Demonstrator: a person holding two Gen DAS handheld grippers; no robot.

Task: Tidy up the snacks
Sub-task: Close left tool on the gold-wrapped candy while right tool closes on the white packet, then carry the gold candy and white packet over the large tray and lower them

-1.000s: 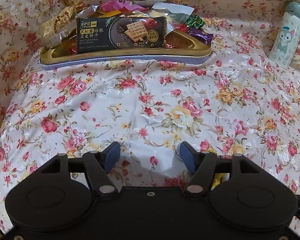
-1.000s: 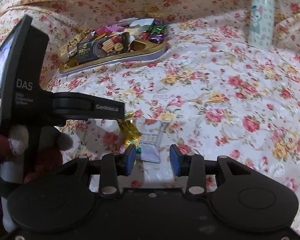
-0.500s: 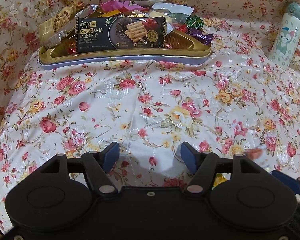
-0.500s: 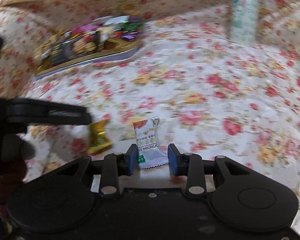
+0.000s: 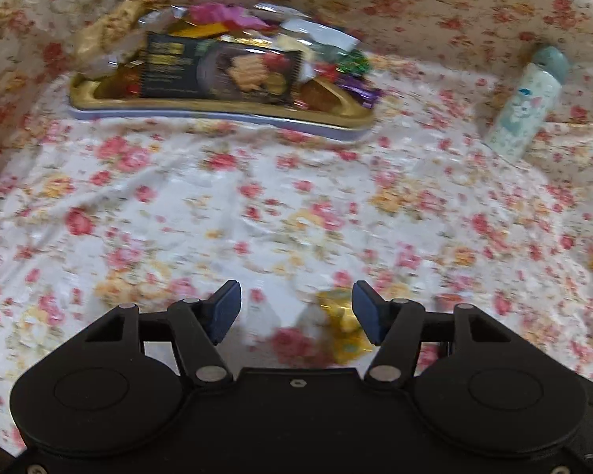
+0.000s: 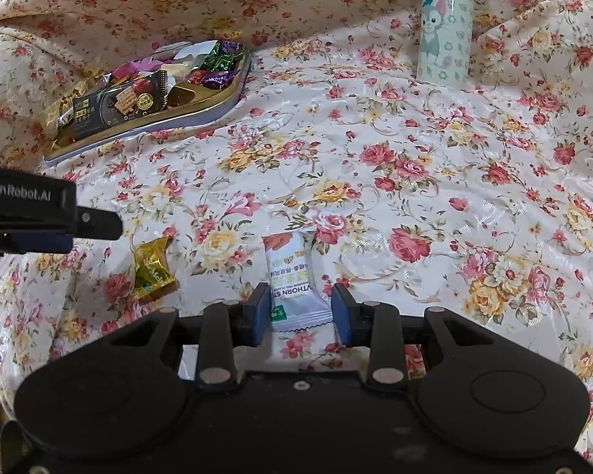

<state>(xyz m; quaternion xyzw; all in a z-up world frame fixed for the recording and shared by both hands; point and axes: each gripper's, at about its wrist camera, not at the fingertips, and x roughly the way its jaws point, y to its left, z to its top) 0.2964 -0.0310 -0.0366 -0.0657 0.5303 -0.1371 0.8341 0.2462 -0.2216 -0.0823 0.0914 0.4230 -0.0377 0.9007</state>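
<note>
Left wrist view motion-blurred; right sharp, evenly lit, fisheye-curved edges.

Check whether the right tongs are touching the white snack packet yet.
Cannot tell. In the right wrist view the white snack packet lies between the open right tongs, close against the left pad, clear of the right one.

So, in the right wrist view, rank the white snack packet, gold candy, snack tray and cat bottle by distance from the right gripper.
1. White snack packet, between the right gripper's fingers.
2. Gold candy, just left.
3. Snack tray, far left.
4. Cat bottle, far right, farthest back.
</note>
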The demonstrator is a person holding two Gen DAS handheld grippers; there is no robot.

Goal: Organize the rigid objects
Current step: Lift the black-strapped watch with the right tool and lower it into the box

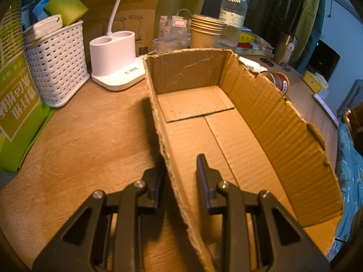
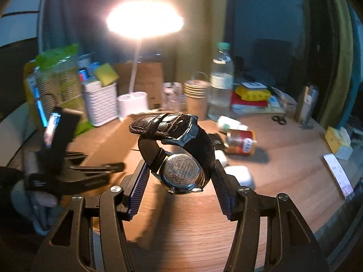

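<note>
The right gripper holds a wristwatch aloft above the wooden desk, its jaws closed on the black leather strap so the steel case back faces the camera and the buckled loop arches toward 12 o'clock. The left gripper straddles the near wall of an open cardboard box, one finger outside and one inside, the jaws narrowed around the torn edge; whether they actually pinch it cannot be told. From the right wrist view that gripper appears blurred at 9 o'clock. A red can lies on its side at 2 o'clock of the watch, near a small white bottle. The box floor is bare, suggesting the sorting has barely begun. To place the watch well, the left gripper should steady the box while the right lowers the watch inside, clear of the ragged rim, releasing only once it rests on the bottom
</note>
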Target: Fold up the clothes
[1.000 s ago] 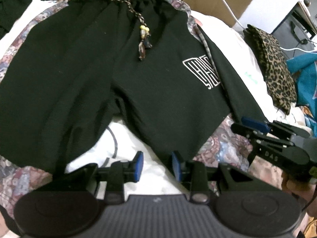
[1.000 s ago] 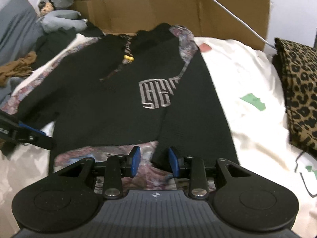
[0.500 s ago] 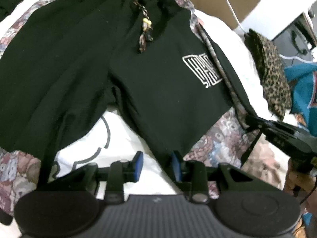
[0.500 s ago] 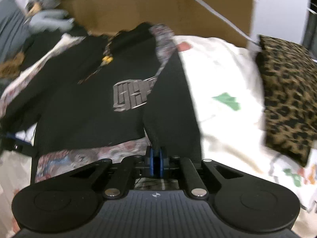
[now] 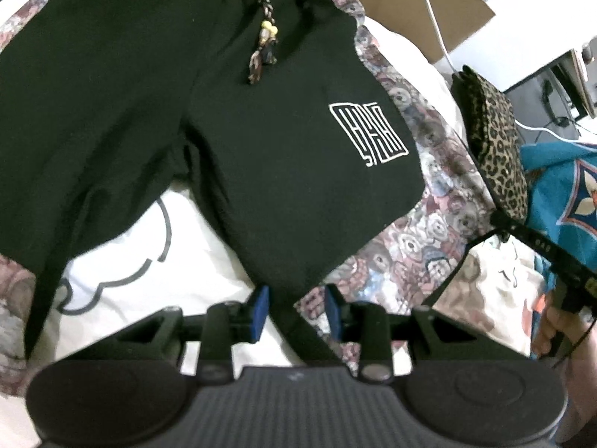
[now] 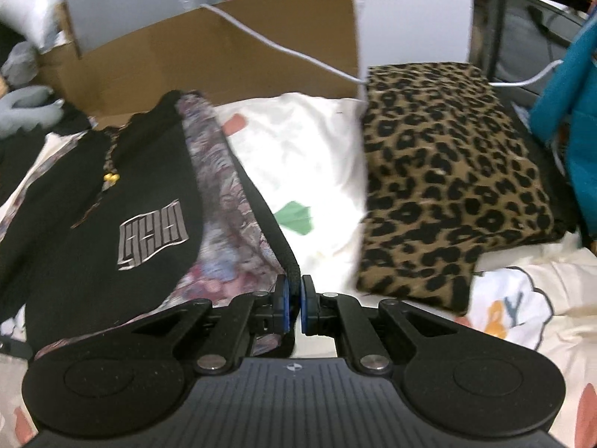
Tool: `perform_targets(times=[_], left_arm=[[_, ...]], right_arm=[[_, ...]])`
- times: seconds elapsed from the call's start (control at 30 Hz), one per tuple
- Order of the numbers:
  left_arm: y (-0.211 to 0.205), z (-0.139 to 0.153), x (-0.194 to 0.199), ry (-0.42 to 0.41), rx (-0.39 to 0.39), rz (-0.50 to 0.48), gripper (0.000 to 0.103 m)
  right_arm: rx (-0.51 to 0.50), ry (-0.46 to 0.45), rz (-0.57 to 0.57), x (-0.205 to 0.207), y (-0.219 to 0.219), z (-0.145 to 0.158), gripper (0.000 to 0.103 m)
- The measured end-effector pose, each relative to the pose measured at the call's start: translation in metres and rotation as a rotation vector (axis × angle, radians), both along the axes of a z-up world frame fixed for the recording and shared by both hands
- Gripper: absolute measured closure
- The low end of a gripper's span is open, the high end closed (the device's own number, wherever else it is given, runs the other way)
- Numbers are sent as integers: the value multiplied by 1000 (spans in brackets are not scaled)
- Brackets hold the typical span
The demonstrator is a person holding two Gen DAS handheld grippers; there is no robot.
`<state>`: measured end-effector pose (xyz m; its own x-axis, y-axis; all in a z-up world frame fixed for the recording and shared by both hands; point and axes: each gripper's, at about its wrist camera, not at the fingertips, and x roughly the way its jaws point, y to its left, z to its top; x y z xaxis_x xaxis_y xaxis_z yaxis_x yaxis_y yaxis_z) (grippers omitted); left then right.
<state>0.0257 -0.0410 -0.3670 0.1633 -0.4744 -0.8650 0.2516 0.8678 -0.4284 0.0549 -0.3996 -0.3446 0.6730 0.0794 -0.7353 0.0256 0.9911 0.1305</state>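
Bedding with a white cartoon-print sheet [image 5: 123, 261] forms the work surface, backed by a flattened cardboard box [image 6: 224, 63]. On it lie the black shorts [image 5: 261, 156], spread flat with waistband away from me and a floral side panel [image 5: 421, 171] along the outer leg.

Gripper status:
- My right gripper [image 6: 293, 306] is pressed together on the black hem edge at the shorts' outer corner — the fabric runs up from between the blue pads.
- My left gripper [image 5: 294, 311] is spread, with the inner hem corner of the same leg lying between its fingers but not pinched.

Risks, as I judge them:
- The right pinch holds only a narrow strip of hem; a sideways pull could slip it free.
- If I lift with the right alone, the leg will likely drag and bunch, because the left has not closed.
- The drawstring [image 5: 263, 41] lies loose on the front and may get trapped in a fold.

View differences: only the left wrist view shows both legs and the crotch gap. Only the right wrist view shows the pinch itself, plus the whole leopard-print item [image 6: 447, 171] just beside the shorts — a collision hazard for a wide swing.
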Motion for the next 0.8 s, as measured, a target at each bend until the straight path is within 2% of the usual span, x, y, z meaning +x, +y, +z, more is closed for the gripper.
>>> perform_targets(times=[0.17, 0.3, 0.4, 0.47, 0.6, 0.63, 0.7, 0.73, 0.8], left_arm=[[-1, -9, 1, 39, -5, -11, 68], [0, -12, 4, 63, -15, -4, 66], [-1, -13, 6, 73, -27, 2, 64], [0, -16, 4, 82, -36, 8, 62], [2, -20, 0, 105, -58, 20, 62], [2, -21, 0, 109, -63, 21, 62], [2, -23, -1, 119, -73, 25, 62], [3, -24, -2, 124, -78, 26, 62], [5, -26, -1, 133, -87, 30, 62]], right_arm=[[19, 27, -55, 8, -23, -10, 99], [89, 78, -86, 11, -31, -24, 96], [167, 84, -112, 9, -37, -30, 88], [198, 92, -128, 9, -39, -34, 78], [252, 101, -146, 10, -43, -45, 77], [267, 103, -149, 10, -44, -46, 77], [294, 108, -140, 12, -45, -46, 97], [294, 105, -132, 12, -45, -44, 101], [280, 90, -130, 11, -45, -38, 101]])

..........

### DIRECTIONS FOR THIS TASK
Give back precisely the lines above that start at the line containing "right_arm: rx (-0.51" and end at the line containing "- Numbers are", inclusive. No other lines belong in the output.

### FINISHED EXERCISE
  right_arm: rx (-0.51 to 0.50), ry (-0.46 to 0.45), rz (-0.57 to 0.57), x (-0.205 to 0.207), y (-0.219 to 0.219), z (-0.145 to 0.158), gripper (0.000 to 0.103 m)
- The measured end-effector pose, each relative to the pose measured at the call's start: translation in metres and rotation as a rotation vector (axis × angle, radians), both along the axes of a z-up world frame fixed for the recording and shared by both hands
- Gripper: absolute measured closure
- The low end of a gripper's span is open, the high end closed (the device's own number, wherever else it is given, runs the other way)
- Numbers are sent as integers: the value multiplied by 1000 (spans in brackets are not scaled)

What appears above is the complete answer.